TASK DETAILS -> Transcribe, exactly and in full, every line from the one including "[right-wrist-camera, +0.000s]" to the end of the listing.

RECORDED INFORMATION ->
####################
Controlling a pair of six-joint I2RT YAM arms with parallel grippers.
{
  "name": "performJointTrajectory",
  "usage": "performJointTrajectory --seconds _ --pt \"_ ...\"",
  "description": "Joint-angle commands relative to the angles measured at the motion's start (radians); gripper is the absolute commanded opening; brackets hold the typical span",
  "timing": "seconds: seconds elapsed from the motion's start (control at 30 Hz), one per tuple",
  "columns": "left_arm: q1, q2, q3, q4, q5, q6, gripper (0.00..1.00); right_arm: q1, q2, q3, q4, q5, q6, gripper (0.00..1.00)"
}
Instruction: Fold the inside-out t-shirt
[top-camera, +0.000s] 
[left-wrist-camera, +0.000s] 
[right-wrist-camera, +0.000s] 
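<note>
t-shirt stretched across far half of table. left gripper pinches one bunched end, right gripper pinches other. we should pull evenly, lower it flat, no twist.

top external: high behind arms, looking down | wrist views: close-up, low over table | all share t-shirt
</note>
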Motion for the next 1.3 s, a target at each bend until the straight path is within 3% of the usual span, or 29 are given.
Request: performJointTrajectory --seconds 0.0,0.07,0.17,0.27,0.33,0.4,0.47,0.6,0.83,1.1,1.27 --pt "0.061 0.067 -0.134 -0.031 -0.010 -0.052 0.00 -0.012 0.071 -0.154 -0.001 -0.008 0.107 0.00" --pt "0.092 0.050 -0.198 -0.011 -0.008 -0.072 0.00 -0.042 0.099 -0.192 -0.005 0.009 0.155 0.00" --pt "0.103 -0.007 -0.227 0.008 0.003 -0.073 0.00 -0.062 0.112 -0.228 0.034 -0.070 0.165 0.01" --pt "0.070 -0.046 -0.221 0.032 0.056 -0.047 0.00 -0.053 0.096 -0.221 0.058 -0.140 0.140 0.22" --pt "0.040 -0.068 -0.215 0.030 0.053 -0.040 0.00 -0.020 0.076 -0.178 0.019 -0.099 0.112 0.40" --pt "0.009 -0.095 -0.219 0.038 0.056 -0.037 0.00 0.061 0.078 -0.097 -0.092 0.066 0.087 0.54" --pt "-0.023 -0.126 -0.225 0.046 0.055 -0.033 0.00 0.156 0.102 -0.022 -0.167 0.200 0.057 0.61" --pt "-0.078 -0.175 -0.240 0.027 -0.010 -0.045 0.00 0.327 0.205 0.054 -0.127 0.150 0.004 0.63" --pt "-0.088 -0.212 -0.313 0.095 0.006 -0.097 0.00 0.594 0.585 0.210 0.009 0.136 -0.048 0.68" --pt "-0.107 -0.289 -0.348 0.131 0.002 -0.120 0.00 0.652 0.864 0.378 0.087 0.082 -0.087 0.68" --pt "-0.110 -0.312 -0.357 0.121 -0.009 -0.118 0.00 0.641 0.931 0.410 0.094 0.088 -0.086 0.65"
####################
EXERCISE RESPONSE ->
[right-wrist-camera, +0.000s] 
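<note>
t-shirt stretched across far half of table. left gripper pinches one bunched end, right gripper pinches other. we should pull evenly, lower it flat, no twist.

top external: high behind arms, looking down | wrist views: close-up, low over table | all share t-shirt
</note>
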Motion for the next 1.3 s, a target at each bend until the straight path is within 3% of the usual span, or 29 are given.
Request: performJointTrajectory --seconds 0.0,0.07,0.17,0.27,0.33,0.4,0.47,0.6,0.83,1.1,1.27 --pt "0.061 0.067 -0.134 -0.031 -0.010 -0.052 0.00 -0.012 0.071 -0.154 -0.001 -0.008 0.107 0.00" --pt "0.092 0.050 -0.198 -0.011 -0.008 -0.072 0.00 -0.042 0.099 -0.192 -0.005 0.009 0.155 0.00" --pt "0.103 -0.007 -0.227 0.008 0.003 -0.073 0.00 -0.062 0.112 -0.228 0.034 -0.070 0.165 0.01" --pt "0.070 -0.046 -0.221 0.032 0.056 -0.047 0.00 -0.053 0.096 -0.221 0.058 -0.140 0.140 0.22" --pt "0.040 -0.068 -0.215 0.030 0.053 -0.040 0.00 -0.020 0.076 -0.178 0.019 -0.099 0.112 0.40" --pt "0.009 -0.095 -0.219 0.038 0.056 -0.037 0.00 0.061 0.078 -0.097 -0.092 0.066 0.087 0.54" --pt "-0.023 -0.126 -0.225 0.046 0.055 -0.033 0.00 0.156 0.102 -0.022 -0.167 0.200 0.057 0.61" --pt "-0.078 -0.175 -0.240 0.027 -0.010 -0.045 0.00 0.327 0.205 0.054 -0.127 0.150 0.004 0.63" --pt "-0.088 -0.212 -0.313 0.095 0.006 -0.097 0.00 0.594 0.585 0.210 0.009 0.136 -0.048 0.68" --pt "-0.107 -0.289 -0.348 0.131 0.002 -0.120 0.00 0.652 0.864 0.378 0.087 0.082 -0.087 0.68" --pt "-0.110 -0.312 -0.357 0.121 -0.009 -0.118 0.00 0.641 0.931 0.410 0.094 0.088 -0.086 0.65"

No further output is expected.